WHAT YOU WILL DO »
Please return only the lines from the one holding "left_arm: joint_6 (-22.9" through the one holding "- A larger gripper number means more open", exactly as they appear in the records below, both ends included.

::: PROVIDED MATERIAL

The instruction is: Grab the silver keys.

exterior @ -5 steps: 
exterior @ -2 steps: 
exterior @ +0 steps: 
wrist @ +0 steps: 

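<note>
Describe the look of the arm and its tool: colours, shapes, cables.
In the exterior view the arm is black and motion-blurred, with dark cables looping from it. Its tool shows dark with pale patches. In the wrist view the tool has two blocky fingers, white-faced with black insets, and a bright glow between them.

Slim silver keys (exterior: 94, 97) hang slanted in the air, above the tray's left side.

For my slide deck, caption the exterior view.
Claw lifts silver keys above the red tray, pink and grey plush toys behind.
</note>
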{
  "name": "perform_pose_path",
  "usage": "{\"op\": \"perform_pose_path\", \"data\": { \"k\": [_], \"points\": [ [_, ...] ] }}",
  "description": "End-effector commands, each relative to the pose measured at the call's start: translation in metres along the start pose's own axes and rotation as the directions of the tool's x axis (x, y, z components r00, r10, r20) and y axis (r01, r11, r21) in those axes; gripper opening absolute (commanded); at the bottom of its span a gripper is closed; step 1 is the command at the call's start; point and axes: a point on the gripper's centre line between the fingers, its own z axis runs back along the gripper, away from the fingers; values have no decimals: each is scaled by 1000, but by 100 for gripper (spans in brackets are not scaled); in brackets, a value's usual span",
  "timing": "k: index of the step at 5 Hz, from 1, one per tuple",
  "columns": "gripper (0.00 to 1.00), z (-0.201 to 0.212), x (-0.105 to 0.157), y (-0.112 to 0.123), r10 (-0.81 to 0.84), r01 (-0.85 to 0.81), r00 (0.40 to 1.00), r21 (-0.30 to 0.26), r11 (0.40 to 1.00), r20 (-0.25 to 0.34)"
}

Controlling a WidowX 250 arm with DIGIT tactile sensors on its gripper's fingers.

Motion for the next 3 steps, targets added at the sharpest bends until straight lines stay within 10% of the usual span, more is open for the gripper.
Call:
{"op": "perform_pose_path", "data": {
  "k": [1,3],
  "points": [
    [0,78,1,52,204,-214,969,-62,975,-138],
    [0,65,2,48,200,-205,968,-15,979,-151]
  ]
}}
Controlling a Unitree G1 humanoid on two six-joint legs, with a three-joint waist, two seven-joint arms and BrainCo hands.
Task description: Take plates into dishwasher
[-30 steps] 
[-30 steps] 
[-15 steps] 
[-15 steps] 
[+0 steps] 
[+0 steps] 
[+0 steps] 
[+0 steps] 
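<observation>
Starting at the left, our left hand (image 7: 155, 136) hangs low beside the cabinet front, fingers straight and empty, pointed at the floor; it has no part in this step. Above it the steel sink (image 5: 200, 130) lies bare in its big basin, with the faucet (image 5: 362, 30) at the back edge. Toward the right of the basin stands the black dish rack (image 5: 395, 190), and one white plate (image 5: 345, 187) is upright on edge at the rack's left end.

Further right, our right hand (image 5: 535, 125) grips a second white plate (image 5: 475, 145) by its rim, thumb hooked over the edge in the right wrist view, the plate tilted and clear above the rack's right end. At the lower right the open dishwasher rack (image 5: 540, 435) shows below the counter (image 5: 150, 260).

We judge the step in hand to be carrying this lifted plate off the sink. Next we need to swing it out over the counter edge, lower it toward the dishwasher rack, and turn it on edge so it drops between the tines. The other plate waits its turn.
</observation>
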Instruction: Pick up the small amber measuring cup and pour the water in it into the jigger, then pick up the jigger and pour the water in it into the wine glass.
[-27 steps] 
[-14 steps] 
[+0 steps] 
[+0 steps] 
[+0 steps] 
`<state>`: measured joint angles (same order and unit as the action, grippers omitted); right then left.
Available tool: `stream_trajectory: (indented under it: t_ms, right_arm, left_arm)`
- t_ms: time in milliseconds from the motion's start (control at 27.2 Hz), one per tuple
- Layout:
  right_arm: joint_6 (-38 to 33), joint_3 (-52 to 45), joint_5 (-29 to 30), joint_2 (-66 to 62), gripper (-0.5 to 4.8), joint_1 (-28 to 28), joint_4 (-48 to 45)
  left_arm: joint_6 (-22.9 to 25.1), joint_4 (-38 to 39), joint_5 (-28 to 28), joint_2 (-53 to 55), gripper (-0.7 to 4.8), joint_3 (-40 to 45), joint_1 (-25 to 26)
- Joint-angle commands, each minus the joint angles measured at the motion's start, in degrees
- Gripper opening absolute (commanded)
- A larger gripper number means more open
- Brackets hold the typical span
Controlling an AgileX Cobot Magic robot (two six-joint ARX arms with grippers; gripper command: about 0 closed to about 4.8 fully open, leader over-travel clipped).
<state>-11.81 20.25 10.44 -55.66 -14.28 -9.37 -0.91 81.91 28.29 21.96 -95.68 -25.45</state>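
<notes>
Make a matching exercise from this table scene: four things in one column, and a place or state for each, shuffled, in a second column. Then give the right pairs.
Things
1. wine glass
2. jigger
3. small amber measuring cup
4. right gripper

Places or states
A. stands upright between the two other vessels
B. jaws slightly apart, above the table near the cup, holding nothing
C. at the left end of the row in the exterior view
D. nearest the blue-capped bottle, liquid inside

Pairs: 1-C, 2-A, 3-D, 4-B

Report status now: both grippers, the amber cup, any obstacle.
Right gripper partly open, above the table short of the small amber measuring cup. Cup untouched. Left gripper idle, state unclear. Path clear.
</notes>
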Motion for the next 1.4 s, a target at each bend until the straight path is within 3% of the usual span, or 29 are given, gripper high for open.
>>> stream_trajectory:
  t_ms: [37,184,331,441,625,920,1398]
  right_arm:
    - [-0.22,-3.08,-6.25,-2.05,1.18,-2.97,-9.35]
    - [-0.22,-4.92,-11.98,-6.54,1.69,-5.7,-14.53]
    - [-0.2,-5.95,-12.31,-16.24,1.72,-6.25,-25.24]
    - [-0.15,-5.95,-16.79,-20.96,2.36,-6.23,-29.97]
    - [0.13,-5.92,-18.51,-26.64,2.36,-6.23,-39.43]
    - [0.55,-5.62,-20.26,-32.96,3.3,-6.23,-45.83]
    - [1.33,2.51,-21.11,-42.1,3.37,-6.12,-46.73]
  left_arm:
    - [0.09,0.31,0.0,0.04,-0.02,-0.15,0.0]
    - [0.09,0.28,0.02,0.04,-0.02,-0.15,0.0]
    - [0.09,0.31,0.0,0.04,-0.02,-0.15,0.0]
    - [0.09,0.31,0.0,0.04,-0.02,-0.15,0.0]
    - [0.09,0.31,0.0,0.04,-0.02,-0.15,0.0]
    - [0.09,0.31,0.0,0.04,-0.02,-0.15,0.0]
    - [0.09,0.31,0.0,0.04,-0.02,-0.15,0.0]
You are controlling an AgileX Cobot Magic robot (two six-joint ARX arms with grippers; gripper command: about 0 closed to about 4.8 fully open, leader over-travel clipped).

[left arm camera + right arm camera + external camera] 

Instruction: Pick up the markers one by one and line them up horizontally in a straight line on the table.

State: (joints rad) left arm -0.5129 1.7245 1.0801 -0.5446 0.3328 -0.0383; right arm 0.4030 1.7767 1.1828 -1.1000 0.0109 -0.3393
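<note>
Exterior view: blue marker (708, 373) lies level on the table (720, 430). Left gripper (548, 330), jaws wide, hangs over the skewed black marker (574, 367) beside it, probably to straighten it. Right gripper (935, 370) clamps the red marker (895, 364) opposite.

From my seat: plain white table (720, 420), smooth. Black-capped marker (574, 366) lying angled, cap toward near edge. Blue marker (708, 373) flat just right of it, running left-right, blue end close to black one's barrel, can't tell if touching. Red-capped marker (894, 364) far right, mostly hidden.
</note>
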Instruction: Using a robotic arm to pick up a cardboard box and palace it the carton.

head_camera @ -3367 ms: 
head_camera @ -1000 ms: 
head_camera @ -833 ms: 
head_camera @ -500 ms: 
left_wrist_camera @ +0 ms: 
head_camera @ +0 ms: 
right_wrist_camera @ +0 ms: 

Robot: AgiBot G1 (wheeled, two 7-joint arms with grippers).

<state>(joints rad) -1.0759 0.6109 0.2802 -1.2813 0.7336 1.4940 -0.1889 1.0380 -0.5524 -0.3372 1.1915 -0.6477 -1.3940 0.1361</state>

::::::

YOUR SOLUTION »
  left_arm: joint_6 (-22.9 to 25.1), joint_4 (-38 to 39), joint_5 (-28 to 28), joint_2 (-53 to 55), gripper (-0.7 to 4.8), joint_3 (-40 to 45), joint_1 (-25 to 26)
- Joint-angle commands, each minus the joint angles measured at the motion's start, in degrees
- Gripper opening absolute (commanded)
- A larger gripper number means more open

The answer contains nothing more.